Protective orders can't assure safety, officials say

December 02, 2002|by RICHARD BELISLE

CHAMBERSBURG - The shooting death of a Chambersburg-area woman has raised anew questions about the effectiveness of court-issued protection from abuse orders.

The victim, Joanna Plummer, had obtained such a court order against her estranged husband, Bruce Forsythe, on Nov. 13, less than two weeks before she died of gunshot wounds to the head and chest. Forsythe, 53, formerly of Fayetteville, Pa., has been charged with one count of first-degree murder in the shooting and is being held without bond.

The shooting occurred in mid-afternoon on Nov. 24 outside the couple's home in Guilford Township.

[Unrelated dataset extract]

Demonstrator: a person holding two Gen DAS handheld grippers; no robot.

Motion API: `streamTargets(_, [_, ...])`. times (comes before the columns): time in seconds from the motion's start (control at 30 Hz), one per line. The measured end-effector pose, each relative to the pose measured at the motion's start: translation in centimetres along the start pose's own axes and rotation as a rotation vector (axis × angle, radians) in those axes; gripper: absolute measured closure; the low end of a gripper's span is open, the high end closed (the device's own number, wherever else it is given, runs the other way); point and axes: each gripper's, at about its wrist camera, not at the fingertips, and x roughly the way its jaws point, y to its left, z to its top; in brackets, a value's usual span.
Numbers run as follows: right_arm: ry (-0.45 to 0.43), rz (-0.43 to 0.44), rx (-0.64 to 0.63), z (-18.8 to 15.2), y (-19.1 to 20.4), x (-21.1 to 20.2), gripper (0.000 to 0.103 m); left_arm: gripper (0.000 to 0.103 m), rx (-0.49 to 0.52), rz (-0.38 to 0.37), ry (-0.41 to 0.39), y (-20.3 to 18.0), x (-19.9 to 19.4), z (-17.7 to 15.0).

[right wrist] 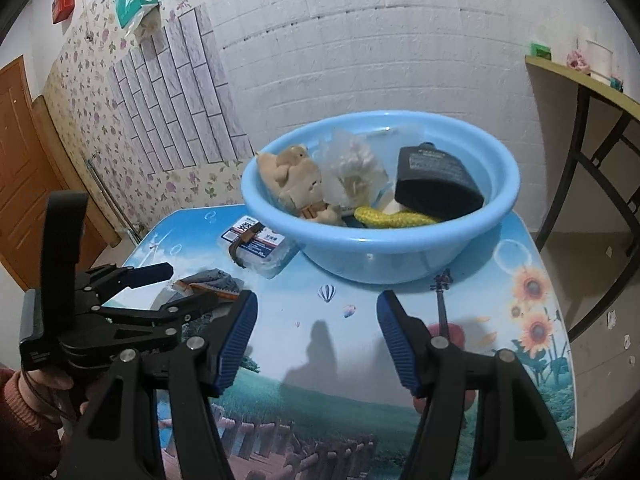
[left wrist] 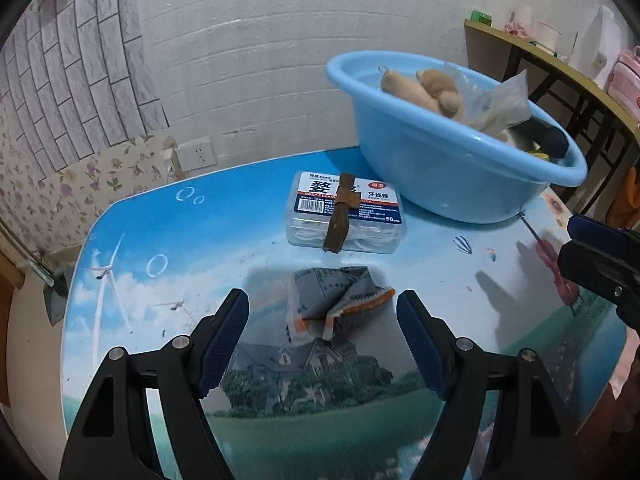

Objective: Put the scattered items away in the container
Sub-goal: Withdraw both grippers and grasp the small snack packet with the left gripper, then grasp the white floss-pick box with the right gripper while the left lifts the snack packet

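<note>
The left gripper (left wrist: 322,312) is hovering over a crumpled packet (left wrist: 340,300) lying on the surface (left wrist: 168,240), its jaws standing apart on either side without touching it. The right gripper (right wrist: 316,316) is holding nothing, jaws apart, facing the basin (right wrist: 380,248). A floss box (left wrist: 346,212) is sitting just beside the basin, a brown strip (left wrist: 340,216) lying across it.

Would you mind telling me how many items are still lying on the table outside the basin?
3: a crumpled sachet nearest the left gripper, a clear floss-pick box beside the blue basin, and a brown strap lying across that box. The basin could hide others.
</note>
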Motion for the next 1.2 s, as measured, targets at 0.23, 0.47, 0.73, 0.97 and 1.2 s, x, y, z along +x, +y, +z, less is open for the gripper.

Judges in Franklin County issue hundreds of protection from abuse orders, say police and court officials. While most of those who are served obey the orders - violation of which make them subject to arrest - authorities say there is little police can do to stop someone bent on committing a violent act.

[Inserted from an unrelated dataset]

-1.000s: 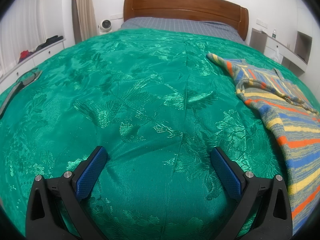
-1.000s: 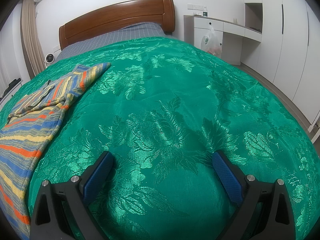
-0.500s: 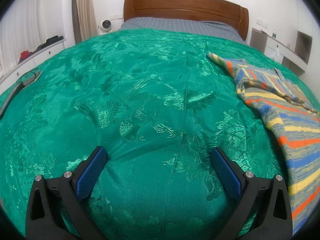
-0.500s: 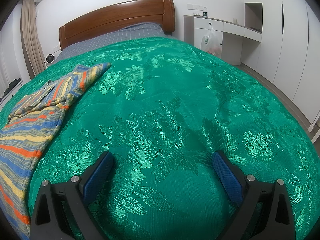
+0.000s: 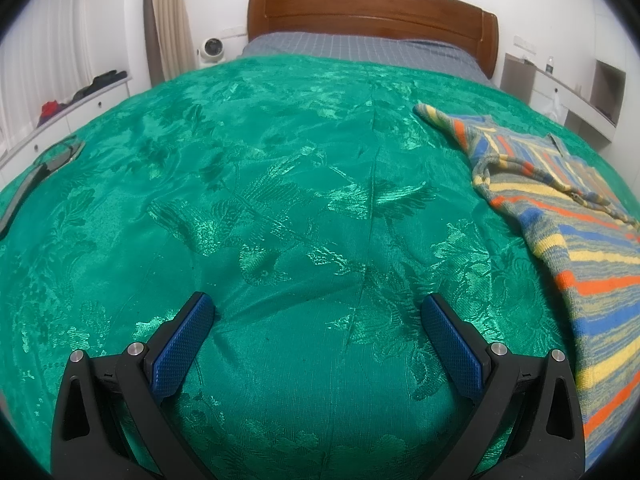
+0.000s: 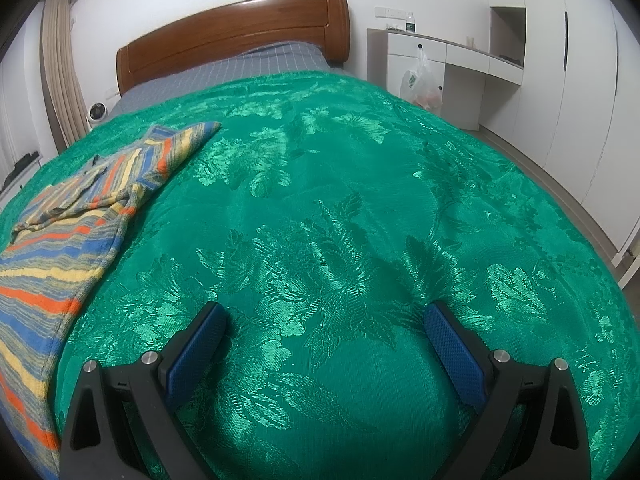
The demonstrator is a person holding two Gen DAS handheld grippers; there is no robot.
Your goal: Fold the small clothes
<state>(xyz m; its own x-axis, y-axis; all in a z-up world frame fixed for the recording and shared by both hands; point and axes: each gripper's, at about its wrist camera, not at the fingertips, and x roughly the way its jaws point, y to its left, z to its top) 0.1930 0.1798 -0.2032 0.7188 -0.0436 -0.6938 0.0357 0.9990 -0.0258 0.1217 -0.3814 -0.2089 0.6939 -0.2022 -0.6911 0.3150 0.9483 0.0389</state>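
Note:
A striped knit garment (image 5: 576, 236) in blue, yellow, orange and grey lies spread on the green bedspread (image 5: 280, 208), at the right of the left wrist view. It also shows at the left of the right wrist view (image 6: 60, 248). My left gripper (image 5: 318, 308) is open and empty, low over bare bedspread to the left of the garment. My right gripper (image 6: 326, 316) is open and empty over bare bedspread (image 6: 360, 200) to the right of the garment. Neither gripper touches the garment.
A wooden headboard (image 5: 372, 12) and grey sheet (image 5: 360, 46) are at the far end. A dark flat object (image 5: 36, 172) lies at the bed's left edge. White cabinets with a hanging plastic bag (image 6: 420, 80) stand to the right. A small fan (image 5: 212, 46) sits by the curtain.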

"It's only a piece of paper," said Pennsylvania State Police Sgt. James Brown, investigating officer in the Forsythe case, "but it allows us to make an arrest without probable cause or a warrant."

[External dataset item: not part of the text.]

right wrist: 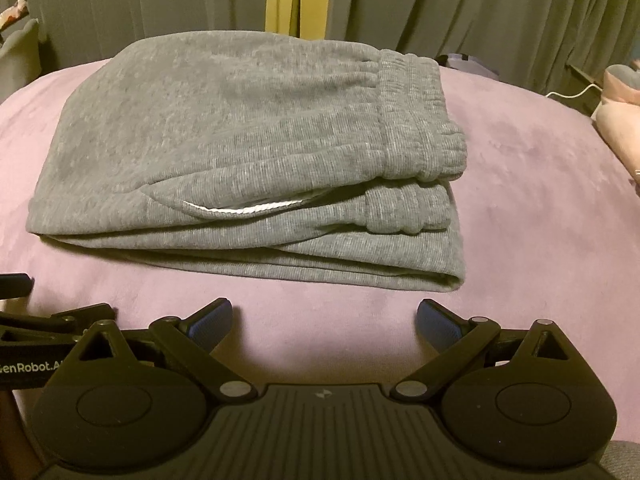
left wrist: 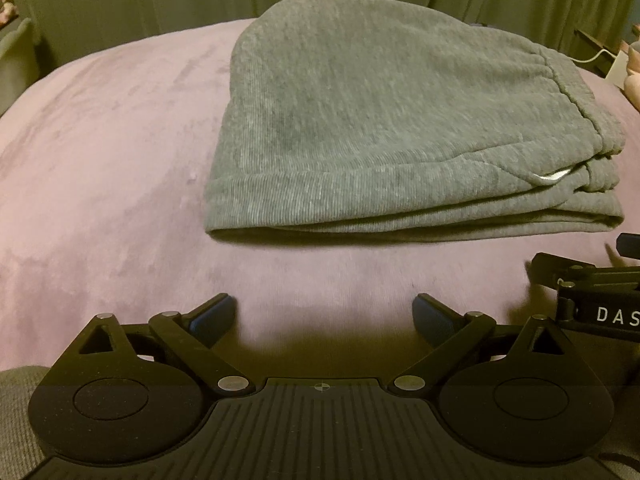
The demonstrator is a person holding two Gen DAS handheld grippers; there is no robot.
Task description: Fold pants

Tim Wilmot, an assistant district attorney in Franklin County who prosecutes domestic violence cases, likened protection from abuse orders to laws that address driving under the influence of alcohol.

"They won't protect you from being killed by a drunk driver," he said.

Wilmot said protection orders "will deter some, but not others."

"They do help," he said.

Wilmot said it is hard to measure how effective the orders are.

The most effective protection a woman can gain from an abusive man is to arrange for a 24-hour guard or to relocate, he said. Such options are not available to everyone.

"There are times when we deal with a victim who tells us that she's afraid of what the man could do, but she is unable to articulate what she means," Wilmot said.

Rebecca Dempsey is an attorney who represents abused women for the Franklin County Women in Need program and shelter. She said the program's law office has obtained 259 protection from abuse orders between October 2001 and October 2002.

Most were obtained on behalf of women, Dempsey said, although a handful of men request them.

Victims petition the court for protective orders. The judge then issues a temporary order and the subject can request a hearing within 10 days. At that time the judge decides if the order should be permanent.

Dempsey said fewer than 10 percent of the subjects in protection from abuse cases that she handles ask for a hearing.

"There was only one case in the past year and it was dismissed," she said.

She said it is not uncommon for her office to handle two cases a week involving violations of the orders. The penalty for a violation - which is treated as criminal contempt of court - can be six months in jail and fines of up to $1,000.

Dempsey said women can protect themselves by considering when it's time to leave an abusive situation. Counselors with the Women In Need program assist in such safety planning, she said.

"They should think through when it's the best time to leave," Dempsey said.

They should have their papers in order and their clothes packed, she said. They should pick the least dangerous time, usually when the abuser is at work or away from the home.

The most dangerous time to leave is in the middle of a confrontation, Dempsey said.

Women who feel threatened should call the Women In Need abuse hotline at 1-717-264-4444, she said.